§ **Directions for this task**: Set the whole listing down again, word for word, with no pictures.

§ **Data extract**:
★ ★ ★

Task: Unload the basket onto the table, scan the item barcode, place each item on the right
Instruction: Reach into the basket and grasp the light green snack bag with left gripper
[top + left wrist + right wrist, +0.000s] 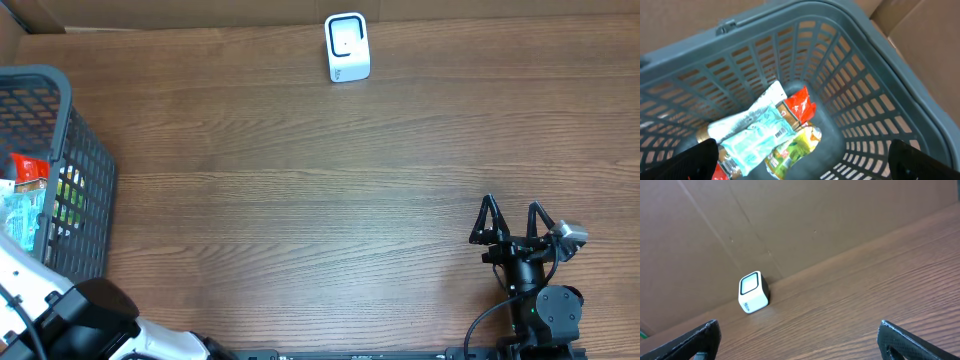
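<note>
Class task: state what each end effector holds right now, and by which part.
Nothing is held. The left end effector hangs open above the packets in the basket; the right end effector stands open over the table.

Open tabletop (300,210) between grey mesh basket (88,185) at left edge and white scanner (347,47) against cardboard backdrop (815,215)

Left claw (805,162), right claw (512,212): wide open.
</note>
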`<action>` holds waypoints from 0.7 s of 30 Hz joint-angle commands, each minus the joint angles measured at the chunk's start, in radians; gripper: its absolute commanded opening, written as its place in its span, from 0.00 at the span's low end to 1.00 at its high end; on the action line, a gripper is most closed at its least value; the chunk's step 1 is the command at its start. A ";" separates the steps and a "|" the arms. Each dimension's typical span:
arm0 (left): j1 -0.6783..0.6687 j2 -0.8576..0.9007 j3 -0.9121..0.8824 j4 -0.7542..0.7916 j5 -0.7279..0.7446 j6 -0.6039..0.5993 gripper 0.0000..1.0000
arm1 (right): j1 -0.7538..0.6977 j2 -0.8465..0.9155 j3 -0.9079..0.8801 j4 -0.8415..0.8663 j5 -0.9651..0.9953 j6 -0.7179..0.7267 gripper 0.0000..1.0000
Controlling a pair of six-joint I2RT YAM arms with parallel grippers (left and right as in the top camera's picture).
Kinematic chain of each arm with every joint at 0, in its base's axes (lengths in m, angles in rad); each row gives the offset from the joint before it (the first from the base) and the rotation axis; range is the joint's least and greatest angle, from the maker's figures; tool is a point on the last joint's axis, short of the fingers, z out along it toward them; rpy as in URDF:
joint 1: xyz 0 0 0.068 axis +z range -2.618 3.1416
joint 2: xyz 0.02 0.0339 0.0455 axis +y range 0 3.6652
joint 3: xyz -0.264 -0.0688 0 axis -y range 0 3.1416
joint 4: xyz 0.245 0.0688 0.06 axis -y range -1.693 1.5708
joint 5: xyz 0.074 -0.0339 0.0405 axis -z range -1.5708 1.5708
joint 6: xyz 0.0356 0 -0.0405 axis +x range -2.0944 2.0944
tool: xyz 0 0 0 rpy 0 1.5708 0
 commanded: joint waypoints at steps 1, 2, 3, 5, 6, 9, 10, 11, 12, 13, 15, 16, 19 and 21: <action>0.019 0.031 0.010 -0.005 0.096 0.090 1.00 | -0.002 -0.009 -0.011 0.005 0.007 0.003 1.00; 0.019 0.042 0.010 -0.010 0.097 0.092 1.00 | -0.002 -0.009 -0.011 0.005 0.007 0.003 1.00; 0.019 0.053 0.010 -0.017 0.097 0.091 1.00 | -0.002 -0.009 -0.011 0.005 0.007 0.003 1.00; 0.019 0.085 0.010 -0.041 0.101 0.092 1.00 | -0.002 -0.009 -0.011 0.005 0.007 0.003 1.00; 0.017 0.105 0.010 -0.058 0.101 0.092 1.00 | -0.002 -0.009 -0.011 0.005 0.007 0.003 1.00; 0.018 0.168 0.010 -0.107 0.100 0.092 0.98 | -0.002 -0.009 -0.011 0.005 0.007 0.003 1.00; 0.018 0.190 0.010 -0.122 0.098 0.093 0.97 | -0.002 -0.009 -0.011 0.005 0.007 0.003 1.00; 0.018 0.212 0.010 -0.138 0.096 0.097 0.97 | -0.002 -0.009 -0.011 0.005 0.007 0.003 1.00; 0.019 0.228 0.010 -0.149 0.096 0.106 0.96 | -0.002 -0.009 -0.011 0.005 0.007 0.003 1.00; 0.019 0.248 0.010 -0.166 0.093 0.119 0.94 | -0.002 -0.009 -0.011 0.005 0.007 0.003 1.00; 0.019 0.282 0.010 -0.198 0.077 0.127 0.93 | -0.002 -0.009 -0.011 0.005 0.007 0.003 1.00; 0.019 0.299 0.010 -0.214 0.066 0.134 0.91 | -0.002 -0.009 -0.011 0.005 0.007 0.003 1.00; 0.020 0.325 0.005 -0.237 0.047 0.134 0.89 | -0.002 -0.009 -0.011 0.005 0.007 0.003 1.00; 0.024 0.325 -0.003 -0.240 0.032 0.134 0.88 | -0.002 -0.009 -0.011 0.005 0.007 0.003 1.00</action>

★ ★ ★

§ **Result**:
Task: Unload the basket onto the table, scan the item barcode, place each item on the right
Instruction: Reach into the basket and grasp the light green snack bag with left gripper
[top + left wrist + right wrist, +0.000s] 
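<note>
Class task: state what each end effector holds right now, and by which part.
Nothing is held. The left end effector hangs open above the packets in the basket; the right end effector stands open over the table.

Open tabletop (300,210) between grey mesh basket (88,185) at left edge and white scanner (347,47) against cardboard backdrop (815,215)

Left claw (805,162), right claw (512,212): wide open.
</note>
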`<action>` holds waypoints from 0.7 s of 30 Hz joint-angle commands, each minus the joint angles measured at the chunk's start, in radians; gripper: its absolute commanded opening, written as its place in its span, from 0.00 at the span's low end to 1.00 at its high end; on the action line, a gripper is most closed at its least value; the chunk's step 1 is the command at its start. A ";" separates the steps and a "|" the arms. Each dimension's typical span:
arm0 (left): j1 -0.6783..0.6687 j2 -0.8576..0.9007 j3 -0.9121..0.8824 j4 -0.7542..0.7916 j5 -0.7279..0.7446 j6 -0.6039..0.5993 gripper 0.0000..1.0000
arm1 (right): j1 -0.7538..0.6977 j2 -0.8465..0.9155 j3 -0.9079..0.8801 j4 -0.8415..0.8663 j5 -0.9651..0.9953 j6 -0.7179..0.7267 gripper 0.0000..1.0000
Controlling a pair of six-joint I2RT YAM arms with parallel grippers (left and right as in the top camera's picture).
Kinematic chain of each arm with every joint at 0, in its base's axes (lengths in m, angles in rad); each row gives the offset from the joint before it (the first from the base) and the rotation axis; range is the joint's least and greatest angle, from the maker's figures; tool is a point on the last joint's axis, short of the fingers, z out along it toward them; rpy as in URDF:
joint 1: xyz 0 0 0.068 axis +z range -2.618 3.1416
joint 2: xyz 0.02 0.0339 0.0455 axis +y range 0 3.6652
joint 3: xyz -0.264 -0.0688 0 axis -y range 0 3.1416
joint 4: xyz 0.245 0.0688 0.06 axis -y range -1.693 1.5708
joint 5: xyz 0.074 -0.0339 0.0405 axis -z range -1.5708 1.5708
joint 6: xyz 0.0356 0 -0.0405 axis +x range -2.0944 2.0944
tool: xyz 0 0 0 rpy 0 1.5708 0
 commanded: joint waypoints at steps 1, 2, 3, 5, 6, 9, 10, 11, 12, 13, 15, 16, 19 and 21: <action>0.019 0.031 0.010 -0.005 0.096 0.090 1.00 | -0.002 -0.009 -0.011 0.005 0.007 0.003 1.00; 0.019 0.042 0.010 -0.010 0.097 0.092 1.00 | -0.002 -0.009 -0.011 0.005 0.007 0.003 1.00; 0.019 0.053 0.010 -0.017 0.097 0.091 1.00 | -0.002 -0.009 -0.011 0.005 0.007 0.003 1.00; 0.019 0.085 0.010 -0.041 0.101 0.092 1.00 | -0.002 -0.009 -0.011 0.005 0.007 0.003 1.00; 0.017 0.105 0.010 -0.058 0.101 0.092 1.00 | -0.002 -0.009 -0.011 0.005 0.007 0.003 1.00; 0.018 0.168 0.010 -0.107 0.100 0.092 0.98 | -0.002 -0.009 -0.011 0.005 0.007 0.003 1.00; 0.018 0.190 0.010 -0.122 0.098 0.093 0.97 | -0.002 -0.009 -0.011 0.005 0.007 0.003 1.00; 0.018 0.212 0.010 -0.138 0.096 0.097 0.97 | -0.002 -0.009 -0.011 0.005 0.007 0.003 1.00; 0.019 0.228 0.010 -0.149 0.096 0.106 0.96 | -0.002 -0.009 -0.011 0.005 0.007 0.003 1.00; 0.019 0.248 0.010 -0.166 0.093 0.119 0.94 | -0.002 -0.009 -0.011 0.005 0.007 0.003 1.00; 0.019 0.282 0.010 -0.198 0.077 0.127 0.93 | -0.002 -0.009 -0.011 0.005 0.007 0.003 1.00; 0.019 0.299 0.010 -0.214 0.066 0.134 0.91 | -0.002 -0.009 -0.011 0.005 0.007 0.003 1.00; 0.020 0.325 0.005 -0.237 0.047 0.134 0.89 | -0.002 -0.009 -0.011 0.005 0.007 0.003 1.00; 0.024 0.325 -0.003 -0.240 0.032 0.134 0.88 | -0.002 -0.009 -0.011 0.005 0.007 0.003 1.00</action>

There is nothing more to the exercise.